**Exercise brief:**
Up to and including the line that contains "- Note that", repeat each line of the data exactly, starting from the first.

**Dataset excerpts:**
*** Begin section ***

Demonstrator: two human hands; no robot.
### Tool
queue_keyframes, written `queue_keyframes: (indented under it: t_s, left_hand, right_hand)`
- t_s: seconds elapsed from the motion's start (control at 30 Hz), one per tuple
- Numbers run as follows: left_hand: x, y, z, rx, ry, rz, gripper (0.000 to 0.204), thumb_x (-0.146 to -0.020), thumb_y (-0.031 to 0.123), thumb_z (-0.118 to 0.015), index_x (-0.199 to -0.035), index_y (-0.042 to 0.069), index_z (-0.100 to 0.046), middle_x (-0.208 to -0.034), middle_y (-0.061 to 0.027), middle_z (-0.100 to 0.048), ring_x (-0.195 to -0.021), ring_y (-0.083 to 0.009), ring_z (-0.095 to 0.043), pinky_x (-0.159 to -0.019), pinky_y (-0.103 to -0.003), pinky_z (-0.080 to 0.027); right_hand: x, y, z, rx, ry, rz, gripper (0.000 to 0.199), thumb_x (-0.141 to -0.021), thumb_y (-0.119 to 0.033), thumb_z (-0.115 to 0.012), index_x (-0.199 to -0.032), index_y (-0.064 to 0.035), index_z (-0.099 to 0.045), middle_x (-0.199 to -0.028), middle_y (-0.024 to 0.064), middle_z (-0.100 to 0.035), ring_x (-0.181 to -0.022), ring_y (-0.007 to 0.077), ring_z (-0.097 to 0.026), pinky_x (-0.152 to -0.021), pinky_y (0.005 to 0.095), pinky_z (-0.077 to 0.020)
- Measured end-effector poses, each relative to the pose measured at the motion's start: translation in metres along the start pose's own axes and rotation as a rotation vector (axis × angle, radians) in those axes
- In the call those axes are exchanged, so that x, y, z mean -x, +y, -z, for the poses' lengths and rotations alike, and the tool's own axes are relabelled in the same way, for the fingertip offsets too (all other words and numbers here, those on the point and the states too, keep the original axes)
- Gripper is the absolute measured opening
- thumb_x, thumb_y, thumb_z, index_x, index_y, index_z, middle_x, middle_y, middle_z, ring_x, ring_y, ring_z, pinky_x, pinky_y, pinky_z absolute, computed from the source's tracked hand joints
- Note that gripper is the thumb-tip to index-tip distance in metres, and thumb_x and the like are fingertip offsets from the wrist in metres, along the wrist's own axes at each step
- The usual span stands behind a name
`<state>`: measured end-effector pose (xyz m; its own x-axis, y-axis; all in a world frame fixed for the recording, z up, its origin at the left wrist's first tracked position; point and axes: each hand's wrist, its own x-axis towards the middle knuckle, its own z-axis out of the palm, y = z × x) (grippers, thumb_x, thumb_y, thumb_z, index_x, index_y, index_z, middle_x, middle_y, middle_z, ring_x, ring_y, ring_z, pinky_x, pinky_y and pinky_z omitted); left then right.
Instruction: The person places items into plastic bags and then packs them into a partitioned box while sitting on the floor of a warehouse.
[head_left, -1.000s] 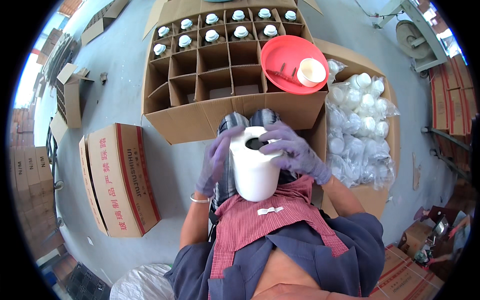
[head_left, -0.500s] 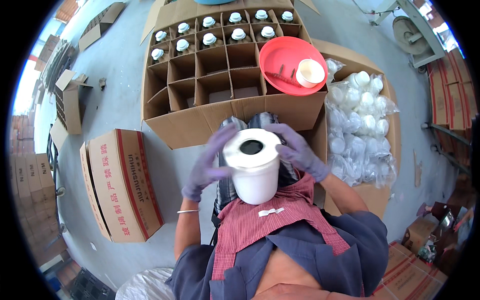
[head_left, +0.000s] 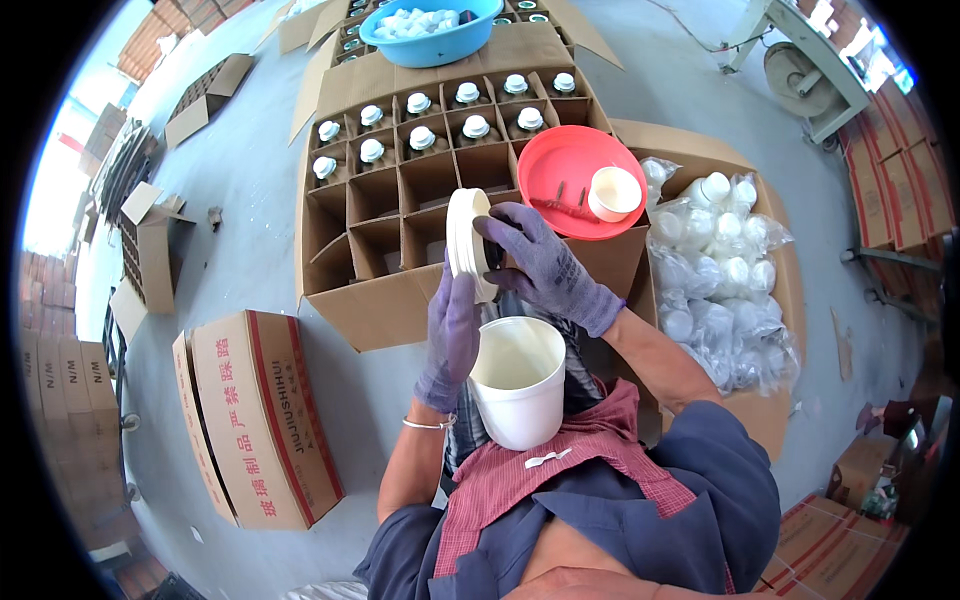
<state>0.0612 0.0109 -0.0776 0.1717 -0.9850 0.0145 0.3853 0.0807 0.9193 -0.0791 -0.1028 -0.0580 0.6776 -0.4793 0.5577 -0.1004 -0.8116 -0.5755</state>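
Note:
A white plastic bucket (head_left: 520,395) stands in my lap on the red checked apron, its mouth uncovered. Above it I hold its white lid (head_left: 463,235) tilted up on edge. My left hand (head_left: 450,340), in a purple glove, grips the lid's lower side. My right hand (head_left: 550,265), gloved alike, has its fingers at the lid's dark centre, on the side facing right. Just beyond is a divided cardboard carton (head_left: 390,318) with several white-capped bottles (head_left: 421,138) in its far rows. A red plastic basin (head_left: 540,180) rests on the carton's right corner, holding a cream cup (head_left: 614,193) and thin rod-like pieces.
On the right, an open box (head_left: 780,330) is filled with bagged white caps (head_left: 725,225). A blue basin (head_left: 420,45) of white pieces sits on another carton at the back. To the left stands a closed carton (head_left: 255,420) on the grey floor (head_left: 240,270).
The lid has come off the bucket and is now raised and tilted above it, held by both hands. The view has shifted, bringing the blue basin further into sight.

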Motion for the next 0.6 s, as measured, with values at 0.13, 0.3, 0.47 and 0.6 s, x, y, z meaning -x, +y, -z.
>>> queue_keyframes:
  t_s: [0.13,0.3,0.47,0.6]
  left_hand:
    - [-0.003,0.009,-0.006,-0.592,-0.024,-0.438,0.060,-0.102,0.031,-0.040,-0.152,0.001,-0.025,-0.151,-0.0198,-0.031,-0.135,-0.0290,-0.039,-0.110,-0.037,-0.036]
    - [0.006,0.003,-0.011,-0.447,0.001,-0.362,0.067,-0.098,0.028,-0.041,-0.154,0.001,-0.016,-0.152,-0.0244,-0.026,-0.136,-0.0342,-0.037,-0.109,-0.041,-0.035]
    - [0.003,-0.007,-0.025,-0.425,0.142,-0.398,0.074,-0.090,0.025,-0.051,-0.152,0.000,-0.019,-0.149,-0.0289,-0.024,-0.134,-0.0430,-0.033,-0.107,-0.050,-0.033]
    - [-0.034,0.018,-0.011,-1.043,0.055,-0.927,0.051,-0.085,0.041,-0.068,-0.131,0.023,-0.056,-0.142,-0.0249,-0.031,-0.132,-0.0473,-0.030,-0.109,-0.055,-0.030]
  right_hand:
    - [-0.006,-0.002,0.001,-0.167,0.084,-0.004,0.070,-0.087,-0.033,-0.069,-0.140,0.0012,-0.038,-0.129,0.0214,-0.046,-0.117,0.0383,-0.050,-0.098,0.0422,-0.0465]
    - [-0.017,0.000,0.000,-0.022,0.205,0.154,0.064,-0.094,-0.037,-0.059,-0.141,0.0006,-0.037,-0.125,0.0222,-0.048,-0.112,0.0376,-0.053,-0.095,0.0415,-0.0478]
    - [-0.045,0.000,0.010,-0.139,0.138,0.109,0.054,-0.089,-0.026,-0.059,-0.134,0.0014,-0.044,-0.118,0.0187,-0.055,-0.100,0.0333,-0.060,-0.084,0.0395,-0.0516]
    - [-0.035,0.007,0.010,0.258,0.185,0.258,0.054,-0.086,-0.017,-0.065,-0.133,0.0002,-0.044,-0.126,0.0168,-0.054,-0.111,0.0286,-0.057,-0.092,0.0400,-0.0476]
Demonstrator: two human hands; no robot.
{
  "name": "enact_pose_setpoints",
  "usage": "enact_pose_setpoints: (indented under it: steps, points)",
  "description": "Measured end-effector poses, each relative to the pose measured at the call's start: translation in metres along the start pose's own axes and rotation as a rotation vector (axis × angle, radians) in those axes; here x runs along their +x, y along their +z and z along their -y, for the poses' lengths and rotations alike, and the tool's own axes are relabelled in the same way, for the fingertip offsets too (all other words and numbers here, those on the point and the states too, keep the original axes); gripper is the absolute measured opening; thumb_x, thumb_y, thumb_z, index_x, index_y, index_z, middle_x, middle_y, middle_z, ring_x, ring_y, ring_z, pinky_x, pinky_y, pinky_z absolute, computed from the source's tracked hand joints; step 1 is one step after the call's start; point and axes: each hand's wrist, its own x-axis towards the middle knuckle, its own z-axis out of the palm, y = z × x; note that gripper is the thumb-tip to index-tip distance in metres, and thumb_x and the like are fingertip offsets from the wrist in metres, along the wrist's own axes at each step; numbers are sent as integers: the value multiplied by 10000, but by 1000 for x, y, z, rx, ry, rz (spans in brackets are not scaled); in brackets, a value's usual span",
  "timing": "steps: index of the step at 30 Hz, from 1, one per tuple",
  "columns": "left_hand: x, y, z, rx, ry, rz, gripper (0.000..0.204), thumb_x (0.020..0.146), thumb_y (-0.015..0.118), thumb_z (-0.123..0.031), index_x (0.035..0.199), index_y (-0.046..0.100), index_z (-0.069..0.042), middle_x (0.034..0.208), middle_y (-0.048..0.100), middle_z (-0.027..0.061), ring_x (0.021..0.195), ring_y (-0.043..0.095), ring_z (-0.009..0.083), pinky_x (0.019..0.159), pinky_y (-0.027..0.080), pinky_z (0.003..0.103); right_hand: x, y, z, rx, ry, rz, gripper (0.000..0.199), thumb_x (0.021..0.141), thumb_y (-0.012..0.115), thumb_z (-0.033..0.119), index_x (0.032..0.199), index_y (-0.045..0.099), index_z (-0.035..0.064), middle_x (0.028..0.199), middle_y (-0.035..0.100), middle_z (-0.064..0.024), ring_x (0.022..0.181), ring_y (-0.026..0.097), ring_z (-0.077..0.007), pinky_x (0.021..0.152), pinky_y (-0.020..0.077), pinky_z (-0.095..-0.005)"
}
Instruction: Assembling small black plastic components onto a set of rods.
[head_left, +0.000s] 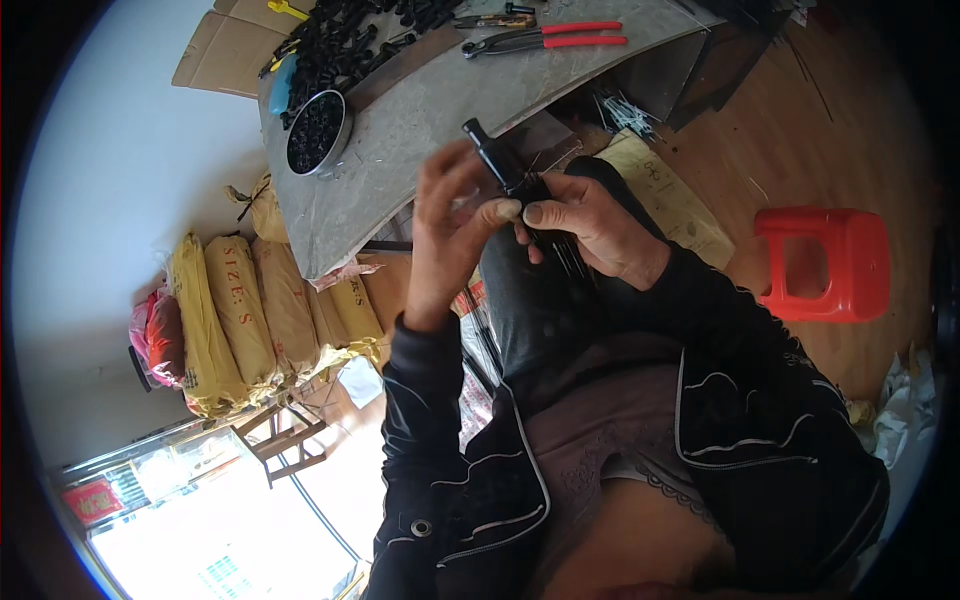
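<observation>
In front of my lap, both hands meet around a slim black tubular piece (490, 152) with a knobbed tip, tilted up and to the left. My right hand (603, 222) is closed on its lower part, thumb pressed against it. Thin metal rods (570, 258) hang below that grip over my dark trousers. My left hand (446, 225) has its thumb tip against the piece beside the right thumb. Its other fingers are curled behind and smeared by motion. Whatever small part lies between the thumbs is hidden.
On the grey table (400, 155) ahead are a metal bowl (345, 130) of small black parts, a heap of black pieces (345, 45) and red-handled pincers (545, 40). A red plastic stool (870, 265) stands right. Yellow-wrapped bundles (240, 320) line the left wall near a wooden stool (290, 440).
</observation>
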Motion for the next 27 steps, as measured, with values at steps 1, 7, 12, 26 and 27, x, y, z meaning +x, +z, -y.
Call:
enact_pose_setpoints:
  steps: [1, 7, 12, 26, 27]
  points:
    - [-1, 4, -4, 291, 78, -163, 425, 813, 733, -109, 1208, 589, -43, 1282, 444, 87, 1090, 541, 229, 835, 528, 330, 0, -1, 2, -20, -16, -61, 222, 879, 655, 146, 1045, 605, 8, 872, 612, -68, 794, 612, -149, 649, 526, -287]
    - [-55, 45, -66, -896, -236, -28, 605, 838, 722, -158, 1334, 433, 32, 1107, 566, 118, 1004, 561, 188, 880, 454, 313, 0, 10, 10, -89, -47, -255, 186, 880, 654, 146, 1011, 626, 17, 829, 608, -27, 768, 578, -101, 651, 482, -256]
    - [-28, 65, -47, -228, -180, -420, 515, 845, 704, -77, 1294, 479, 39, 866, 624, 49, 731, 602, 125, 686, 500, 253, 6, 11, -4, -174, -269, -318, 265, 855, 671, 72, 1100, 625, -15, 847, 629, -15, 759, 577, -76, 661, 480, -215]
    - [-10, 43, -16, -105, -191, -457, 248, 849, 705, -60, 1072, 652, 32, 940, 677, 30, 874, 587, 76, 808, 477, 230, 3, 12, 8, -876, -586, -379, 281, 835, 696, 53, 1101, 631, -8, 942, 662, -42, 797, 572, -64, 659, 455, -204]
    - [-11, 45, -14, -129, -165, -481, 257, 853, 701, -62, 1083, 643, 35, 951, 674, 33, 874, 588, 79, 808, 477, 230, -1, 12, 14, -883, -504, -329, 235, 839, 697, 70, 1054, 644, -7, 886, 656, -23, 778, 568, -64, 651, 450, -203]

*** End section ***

**Response:**
Demonstrator: two human hands; no robot.
### Tool
queue_keyframes, written `queue_keyframes: (indented under it: t_s, left_hand, right_hand)`
- t_s: seconds elapsed from the motion's start (control at 30 Hz), one per tuple
- Numbers run as follows: left_hand: x, y, z, rx, ry, rz, gripper (0.000 to 0.204), thumb_x (-0.146 to -0.020), thumb_y (-0.031 to 0.123), thumb_z (-0.118 to 0.015), index_x (-0.199 to -0.035), index_y (-0.042 to 0.069), index_z (-0.100 to 0.046), middle_x (-0.208 to -0.034), middle_y (-0.061 to 0.027), middle_z (-0.100 to 0.048), ring_x (-0.195 to -0.021), ring_y (-0.083 to 0.009), ring_z (-0.095 to 0.043), pinky_x (-0.159 to -0.019), pinky_y (-0.103 to -0.003), pinky_z (-0.080 to 0.027); right_hand: x, y, z, rx, ry, rz, gripper (0.000 to 0.199), thumb_x (-0.141 to -0.021), thumb_y (-0.119 to 0.033), thumb_z (-0.115 to 0.012), index_x (-0.199 to -0.032), index_y (-0.064 to 0.035), index_z (-0.099 to 0.045), middle_x (-0.199 to -0.028), middle_y (-0.024 to 0.064), middle_z (-0.100 to 0.035), ring_x (-0.181 to -0.022), ring_y (-0.007 to 0.077), ring_z (-0.097 to 0.026), pinky_x (-0.152 to -0.021), pinky_y (0.005 to 0.095), pinky_z (-0.077 to 0.020)
- Measured end-effector poses, each relative to the pose measured at the motion's start: translation in metres along the start pose's own axes and rotation as a rotation vector (axis × angle, radians) in those axes
- In the call those axes are exchanged, so that x, y, z mean -x, +y, -z, for the poses' lengths and rotations alike, and the tool's own axes are relabelled in the same way, for the fingertip offsets too (all other words and numbers here, those on the point and the states too, keep the original axes)
- Gripper is the absolute measured opening
- thumb_x, thumb_y, thumb_z, index_x, index_y, index_z, middle_x, middle_y, middle_z, ring_x, ring_y, ring_z, pinky_x, pinky_y, pinky_z absolute, computed from the source's tracked hand joints
- Note that gripper is the thumb-tip to index-tip distance in metres, and thumb_x and the like are fingertip offsets from the wrist in metres, along the wrist's own axes at each step

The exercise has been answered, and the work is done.